How To Help Kids With Their Homework: 7 Useful Tips For Parents
If you’ve got a school-aged child, chances are very likely that soon enough, you’ll be asked to help them with their homework or you already have. Whether your child is struggling with math or reading, school can often be stressful for a young child if they’re not clear on what they’re supposed to do.
But how can you help? Here are seven tips that can help you provide your child with the homework help they need.
- Set a Schedule
- Set Aside a Location
- Minimize Distractions
- Know When Your Child Needs Extra Help
- Know When to Stay in the Room
- NEVER Do Homework for Your Child
- Be Involved
Setting a regular time aside for your kids to work on homework is one of the easiest and most important things you can do to help your child. Make sure that your child’s schedule works well with the rest of your family. And pay attention to your child’s needs. Some children may prefer to complete their work in the afternoon or right after dinner.
Many adults have offices to help them focus on important assignments. A dedicated space can help an adult focus on their work and the same is true for many children. Set aside a quiet, well lit area for your child to do their assignments. This can be a desk in their bedroom or a spot in the dining room. Allowing your son or daughter to decorate the space can help their homework spot feel more personal and pleasant.
Turn the TV off and keep background noise to a minimum while your child is working. It’s no secret that children can be easily distracted. Some background noise may be okay. But if it’s too much background noise for you to quietly work or read in, then it’s too much for your child.
Sometimes, it can be hard to help a child understand certain class concepts. But you don’t need to reteach the class, nor should you. This can confuse a child even more. Email or call your child’s teacher and arrange a time where the teacher can help your child understand the material, one on one.

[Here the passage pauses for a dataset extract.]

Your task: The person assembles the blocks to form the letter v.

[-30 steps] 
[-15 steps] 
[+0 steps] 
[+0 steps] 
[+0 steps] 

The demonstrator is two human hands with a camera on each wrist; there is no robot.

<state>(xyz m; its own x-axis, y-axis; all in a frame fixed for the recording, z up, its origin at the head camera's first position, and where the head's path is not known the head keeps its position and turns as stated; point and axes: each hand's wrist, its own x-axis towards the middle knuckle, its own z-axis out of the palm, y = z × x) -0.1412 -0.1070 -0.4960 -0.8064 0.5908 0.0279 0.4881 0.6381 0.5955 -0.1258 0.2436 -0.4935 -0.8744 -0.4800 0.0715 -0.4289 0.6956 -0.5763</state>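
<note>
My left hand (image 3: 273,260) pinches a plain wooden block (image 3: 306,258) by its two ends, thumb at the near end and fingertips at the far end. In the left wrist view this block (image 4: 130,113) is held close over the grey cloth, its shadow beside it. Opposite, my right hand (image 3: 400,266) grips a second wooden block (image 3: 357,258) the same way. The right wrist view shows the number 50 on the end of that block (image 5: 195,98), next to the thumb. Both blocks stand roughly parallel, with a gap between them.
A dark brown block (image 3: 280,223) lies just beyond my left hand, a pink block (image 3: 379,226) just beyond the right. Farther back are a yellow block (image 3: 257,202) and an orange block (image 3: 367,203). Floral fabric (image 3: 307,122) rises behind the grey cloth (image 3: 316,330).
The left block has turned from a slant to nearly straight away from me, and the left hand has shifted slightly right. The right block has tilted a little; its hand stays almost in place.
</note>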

For kindergarten or first grade children, sitting with them at the table while they fill out worksheets or so on may be especially helpful. But for older children, it’s recommended to give them some space and time to focus alone. It doesn’t mean you can’t answer questions but try to help your child think independently.
This should be simple. Never do your child’s homework for them. A child will never properly grasp the material and their teachers won’t be able to accurately help them if you’re the one completing their assignments Homework is your child’s responsibility. But feel free to answer the occasional question if need-be.
And most importantly, be involved with your child’s education and school. Talk about school and what your child learned that day. Show interest in what your child’s learning and your child will soon follow.